La France, aux yeux de ce diplomate, a changé son fusil d’épaule en soutenant le Maroc car Emmanuel Macron en attendait beaucoup plus de la part du Président Tebboune. ’Macron attendait un retour du côté algérien, que ce soit un retour sur le plan économique, et bien d’autres. Il attendait un grand nombre de gestes mais au lieu de cela, il n’y’a pas eu grand geste puisque la visite de Tebboune a été annulée déjà trois fois. Il y a eu des provocations algériennes dans les émeutes l’année dernière, il y a eu un certain nombre de déclarations pas très favorables envers la France, il y a eu l’interdiction du français en Algérie.

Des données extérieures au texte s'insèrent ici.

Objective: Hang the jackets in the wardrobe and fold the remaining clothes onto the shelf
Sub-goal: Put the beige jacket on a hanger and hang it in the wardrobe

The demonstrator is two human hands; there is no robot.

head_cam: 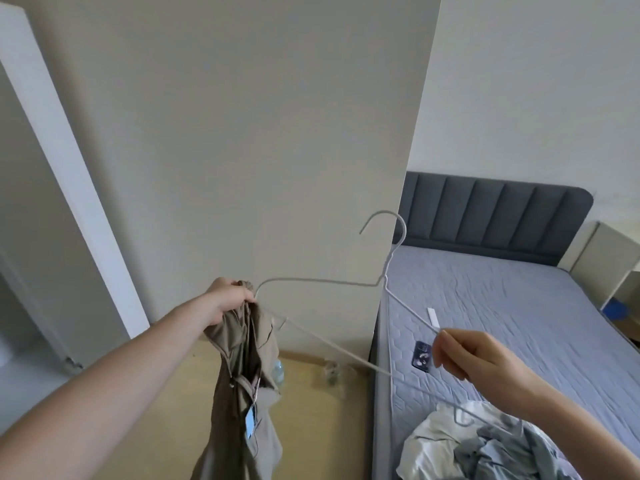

Il y a eu des gestes inamicaux et le Président Macron a finalement estimé que ça ne sert à rien de faire des efforts avec l’Algérie’, a également décortiqué ce diplomate-auteur.
Le perdant de l’histoire, selon Driencourt, sera Algérie, ‘parce que nous dépendons très peu de bases algériennes (7 à 8% de nos approvisionnements, contrairement à l’Espagne). Sur le plan économique, l’Algérie a fait le choix de la Chine et de la Turquie. Et donc, les entreprises françaises n’ont pas beaucoup d’intérêts en Algérie, alors qu’elles en ont énormément au Maroc. Enfin, si l’Algérie décidait, comme elle l’a fait avec l’Espagne, de suspendre les liaisons aériennes vers la France, ça veut dire que 300 liaisons aériennes hebdomadaires avec la France, ceux qui seront pénalisés, ce sont les Algériens’, a-t-il projeté. Tout en affirmant que la France ne pourrait toutefois pas réunir Alger et Rabat autour de la table.